Yang is director of advocacy and policy for the Refugee and Immigration Program at World Relief, a humanitarian organization in North Carolina.
In her position, she works with members of Congress, their staffers, and the administration to improve refugee and immigration policy.
Yang and her organization are advocating for a new law which has three main thrusts.
Her organization calls for the U.S. to continue to make it hard for immigrants to come into the country illegally, but easier to become a legal resident.
Yang says they would also like to see an an amnesty program instituted requiring illegal immigrants to register with the government, learn English and undergo a waiting period before they can apply for citizenship.

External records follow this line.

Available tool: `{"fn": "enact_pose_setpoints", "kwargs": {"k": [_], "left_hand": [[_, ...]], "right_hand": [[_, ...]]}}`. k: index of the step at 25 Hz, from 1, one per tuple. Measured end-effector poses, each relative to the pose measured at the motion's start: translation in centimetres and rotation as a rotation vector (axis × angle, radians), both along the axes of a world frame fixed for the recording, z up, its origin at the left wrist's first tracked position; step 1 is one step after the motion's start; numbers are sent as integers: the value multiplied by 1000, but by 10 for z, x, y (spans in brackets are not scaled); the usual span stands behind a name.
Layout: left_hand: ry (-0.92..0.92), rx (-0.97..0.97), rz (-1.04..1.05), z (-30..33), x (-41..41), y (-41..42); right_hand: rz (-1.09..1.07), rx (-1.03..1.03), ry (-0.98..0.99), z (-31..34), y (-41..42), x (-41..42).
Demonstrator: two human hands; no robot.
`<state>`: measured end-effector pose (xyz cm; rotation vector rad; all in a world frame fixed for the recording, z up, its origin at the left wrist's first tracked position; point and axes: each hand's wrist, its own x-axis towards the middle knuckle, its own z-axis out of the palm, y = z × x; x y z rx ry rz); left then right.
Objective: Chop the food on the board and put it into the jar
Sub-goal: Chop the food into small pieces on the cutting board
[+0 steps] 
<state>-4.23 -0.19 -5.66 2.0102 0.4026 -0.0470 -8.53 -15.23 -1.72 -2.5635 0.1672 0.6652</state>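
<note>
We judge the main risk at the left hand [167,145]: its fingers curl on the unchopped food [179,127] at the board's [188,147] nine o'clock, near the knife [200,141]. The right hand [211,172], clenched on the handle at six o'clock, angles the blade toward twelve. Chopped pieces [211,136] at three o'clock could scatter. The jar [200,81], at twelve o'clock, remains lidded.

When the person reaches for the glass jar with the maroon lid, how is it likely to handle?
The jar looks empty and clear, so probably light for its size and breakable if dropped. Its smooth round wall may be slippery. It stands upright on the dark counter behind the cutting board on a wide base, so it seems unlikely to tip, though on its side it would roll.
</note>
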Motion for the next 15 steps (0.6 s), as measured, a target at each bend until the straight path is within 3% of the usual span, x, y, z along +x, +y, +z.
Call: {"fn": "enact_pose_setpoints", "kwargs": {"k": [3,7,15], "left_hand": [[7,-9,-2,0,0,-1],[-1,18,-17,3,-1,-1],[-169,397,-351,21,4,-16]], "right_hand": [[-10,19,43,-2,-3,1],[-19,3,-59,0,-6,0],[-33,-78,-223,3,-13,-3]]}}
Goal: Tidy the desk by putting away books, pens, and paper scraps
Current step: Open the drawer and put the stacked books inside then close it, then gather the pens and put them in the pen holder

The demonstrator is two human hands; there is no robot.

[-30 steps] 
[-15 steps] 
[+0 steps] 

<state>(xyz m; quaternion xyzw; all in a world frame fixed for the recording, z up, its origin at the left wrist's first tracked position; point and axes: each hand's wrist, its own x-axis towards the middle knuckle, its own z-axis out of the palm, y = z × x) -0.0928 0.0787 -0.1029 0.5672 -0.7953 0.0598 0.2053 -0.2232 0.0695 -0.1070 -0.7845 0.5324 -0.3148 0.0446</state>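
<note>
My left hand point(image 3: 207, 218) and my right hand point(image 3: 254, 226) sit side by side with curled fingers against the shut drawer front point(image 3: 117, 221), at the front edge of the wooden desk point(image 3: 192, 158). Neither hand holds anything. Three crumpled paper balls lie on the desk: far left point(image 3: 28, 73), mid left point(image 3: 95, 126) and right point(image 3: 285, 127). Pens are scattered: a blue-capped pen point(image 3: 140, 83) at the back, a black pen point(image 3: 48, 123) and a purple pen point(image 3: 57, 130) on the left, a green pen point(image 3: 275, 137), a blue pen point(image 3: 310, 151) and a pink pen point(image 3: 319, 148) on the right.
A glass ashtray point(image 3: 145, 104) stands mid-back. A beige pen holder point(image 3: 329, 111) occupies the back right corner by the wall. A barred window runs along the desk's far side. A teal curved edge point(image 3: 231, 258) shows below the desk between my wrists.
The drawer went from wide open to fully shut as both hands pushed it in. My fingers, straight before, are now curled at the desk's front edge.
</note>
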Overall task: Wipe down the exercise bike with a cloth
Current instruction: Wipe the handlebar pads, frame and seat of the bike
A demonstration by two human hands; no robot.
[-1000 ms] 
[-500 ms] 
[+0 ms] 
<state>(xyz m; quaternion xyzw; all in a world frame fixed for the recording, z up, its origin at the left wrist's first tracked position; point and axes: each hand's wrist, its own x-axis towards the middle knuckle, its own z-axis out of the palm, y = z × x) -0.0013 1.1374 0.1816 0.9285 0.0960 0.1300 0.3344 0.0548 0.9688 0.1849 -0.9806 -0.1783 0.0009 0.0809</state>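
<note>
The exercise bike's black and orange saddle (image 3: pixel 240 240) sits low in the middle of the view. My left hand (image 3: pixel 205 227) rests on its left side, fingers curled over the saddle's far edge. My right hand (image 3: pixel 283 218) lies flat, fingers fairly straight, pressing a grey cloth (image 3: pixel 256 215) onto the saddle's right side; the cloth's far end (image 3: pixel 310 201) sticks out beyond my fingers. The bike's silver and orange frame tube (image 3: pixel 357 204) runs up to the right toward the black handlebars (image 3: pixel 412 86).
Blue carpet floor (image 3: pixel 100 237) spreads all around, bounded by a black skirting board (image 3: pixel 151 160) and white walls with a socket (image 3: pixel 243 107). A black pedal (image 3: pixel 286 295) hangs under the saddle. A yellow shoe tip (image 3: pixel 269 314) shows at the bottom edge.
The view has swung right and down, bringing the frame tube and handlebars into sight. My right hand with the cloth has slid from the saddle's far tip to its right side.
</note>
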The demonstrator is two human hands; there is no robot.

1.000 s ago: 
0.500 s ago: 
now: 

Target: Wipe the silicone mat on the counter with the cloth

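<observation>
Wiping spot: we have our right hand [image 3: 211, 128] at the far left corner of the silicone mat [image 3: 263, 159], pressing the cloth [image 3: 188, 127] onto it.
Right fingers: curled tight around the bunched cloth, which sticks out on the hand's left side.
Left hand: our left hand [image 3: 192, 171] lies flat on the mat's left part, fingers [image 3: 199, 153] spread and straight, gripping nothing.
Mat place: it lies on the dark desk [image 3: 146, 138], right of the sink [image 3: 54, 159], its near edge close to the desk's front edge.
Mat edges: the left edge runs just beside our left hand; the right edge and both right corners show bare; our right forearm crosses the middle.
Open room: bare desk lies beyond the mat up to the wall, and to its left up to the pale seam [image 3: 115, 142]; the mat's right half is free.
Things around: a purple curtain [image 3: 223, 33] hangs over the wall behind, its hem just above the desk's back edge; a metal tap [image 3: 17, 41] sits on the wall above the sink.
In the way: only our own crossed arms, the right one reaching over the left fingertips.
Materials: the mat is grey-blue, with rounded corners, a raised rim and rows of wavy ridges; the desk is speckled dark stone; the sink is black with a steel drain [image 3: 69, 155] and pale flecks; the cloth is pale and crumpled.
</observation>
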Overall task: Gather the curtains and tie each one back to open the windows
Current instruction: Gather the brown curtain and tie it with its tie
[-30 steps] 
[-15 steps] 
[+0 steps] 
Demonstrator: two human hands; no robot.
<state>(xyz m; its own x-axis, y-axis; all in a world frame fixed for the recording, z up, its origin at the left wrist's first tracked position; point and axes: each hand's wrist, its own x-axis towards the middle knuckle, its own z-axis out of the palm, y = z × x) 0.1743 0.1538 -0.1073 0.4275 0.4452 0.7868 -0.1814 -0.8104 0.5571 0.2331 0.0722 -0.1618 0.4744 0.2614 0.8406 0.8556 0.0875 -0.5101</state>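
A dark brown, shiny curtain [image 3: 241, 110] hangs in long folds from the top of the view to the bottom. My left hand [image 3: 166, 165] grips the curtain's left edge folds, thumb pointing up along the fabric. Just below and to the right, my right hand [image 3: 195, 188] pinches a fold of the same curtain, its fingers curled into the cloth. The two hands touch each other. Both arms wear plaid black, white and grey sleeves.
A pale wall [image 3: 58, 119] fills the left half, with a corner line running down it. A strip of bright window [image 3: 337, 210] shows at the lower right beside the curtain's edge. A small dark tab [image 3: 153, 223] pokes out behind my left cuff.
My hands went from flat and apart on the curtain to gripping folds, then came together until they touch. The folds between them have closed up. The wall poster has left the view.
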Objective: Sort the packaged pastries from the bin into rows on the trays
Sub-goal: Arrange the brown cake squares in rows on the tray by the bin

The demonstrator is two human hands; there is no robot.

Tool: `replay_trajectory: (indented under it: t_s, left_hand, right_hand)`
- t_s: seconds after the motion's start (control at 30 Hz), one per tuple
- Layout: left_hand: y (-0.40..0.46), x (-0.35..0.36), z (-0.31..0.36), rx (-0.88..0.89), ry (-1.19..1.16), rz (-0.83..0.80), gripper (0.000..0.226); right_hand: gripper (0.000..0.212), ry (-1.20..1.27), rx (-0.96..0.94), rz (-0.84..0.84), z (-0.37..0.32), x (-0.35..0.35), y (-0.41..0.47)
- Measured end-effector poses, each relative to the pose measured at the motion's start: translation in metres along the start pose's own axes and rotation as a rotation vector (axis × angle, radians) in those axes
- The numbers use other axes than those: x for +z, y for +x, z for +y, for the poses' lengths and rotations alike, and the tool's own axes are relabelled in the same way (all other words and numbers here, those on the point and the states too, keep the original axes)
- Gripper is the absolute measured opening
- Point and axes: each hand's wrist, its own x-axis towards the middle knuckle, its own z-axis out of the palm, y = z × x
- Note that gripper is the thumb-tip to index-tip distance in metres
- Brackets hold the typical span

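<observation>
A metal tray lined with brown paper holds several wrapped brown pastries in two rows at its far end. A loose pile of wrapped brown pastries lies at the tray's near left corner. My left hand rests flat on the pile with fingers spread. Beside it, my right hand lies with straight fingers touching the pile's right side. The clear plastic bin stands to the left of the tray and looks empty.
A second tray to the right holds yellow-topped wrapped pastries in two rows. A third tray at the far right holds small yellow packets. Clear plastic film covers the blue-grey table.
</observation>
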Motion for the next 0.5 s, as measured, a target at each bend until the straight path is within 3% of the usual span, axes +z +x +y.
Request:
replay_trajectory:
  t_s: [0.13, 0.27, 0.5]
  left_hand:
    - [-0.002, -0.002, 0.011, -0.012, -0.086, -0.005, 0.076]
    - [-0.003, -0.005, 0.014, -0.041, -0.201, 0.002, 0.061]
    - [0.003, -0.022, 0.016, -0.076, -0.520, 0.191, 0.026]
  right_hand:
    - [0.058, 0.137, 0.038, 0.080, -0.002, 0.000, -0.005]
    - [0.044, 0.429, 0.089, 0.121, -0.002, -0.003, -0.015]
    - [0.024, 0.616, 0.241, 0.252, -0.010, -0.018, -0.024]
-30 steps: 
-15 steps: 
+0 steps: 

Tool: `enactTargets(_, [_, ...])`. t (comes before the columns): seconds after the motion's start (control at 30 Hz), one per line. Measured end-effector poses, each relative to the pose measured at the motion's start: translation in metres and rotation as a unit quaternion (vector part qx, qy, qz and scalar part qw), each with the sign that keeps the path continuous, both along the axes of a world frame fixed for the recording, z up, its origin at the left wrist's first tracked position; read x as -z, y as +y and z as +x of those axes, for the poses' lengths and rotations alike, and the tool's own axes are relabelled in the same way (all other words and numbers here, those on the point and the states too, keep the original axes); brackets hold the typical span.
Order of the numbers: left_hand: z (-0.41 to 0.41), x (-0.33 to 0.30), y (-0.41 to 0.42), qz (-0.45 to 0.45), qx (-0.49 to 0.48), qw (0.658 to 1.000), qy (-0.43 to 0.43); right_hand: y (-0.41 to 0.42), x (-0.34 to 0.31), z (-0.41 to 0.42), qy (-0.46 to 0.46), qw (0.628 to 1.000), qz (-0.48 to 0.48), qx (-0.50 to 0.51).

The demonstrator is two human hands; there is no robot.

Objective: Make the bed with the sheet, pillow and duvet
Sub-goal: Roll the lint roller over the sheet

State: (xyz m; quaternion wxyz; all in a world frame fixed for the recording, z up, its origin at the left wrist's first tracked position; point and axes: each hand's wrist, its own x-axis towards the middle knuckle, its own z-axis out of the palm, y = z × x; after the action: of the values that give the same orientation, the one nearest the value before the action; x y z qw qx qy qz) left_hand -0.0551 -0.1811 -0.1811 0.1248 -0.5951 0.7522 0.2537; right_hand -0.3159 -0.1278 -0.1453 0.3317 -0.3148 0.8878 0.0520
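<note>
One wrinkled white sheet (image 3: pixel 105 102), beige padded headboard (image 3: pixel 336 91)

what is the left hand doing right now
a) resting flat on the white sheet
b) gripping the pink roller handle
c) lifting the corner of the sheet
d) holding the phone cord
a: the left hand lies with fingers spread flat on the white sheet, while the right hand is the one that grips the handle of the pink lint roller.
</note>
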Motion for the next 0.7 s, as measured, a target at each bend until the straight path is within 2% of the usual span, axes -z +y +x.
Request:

“We need to pray through the immigration issue, realizing that this is a political issue that Congress has not done anything about in a very, very long time,” she said.
Yang visited the Grand Rapids office of the Christian Reformed Church on Wednesday to help the Office of Social Justice and the Office of Race Relations launch a partnership with Yang and the I Was a Stranger challenge, through which people can learn more about the issue.
Information on immigration reform is also available at the Christian Reformed Church’s Church Between Borders website. This is an educational program following up on the mandate by the CRC’s synod to provide educational materials on immigration reform.
Above anything else, said Yang, she hopes more and more churches become involved in providing ministry to immigrants and in contacting their lawmakers to request action on immigration reform.
On this subject, Yang referred to a quote from Bill Hybels, senior pastor of Willow Creek Community Church, that helps to sum up the stance she hopes churches take.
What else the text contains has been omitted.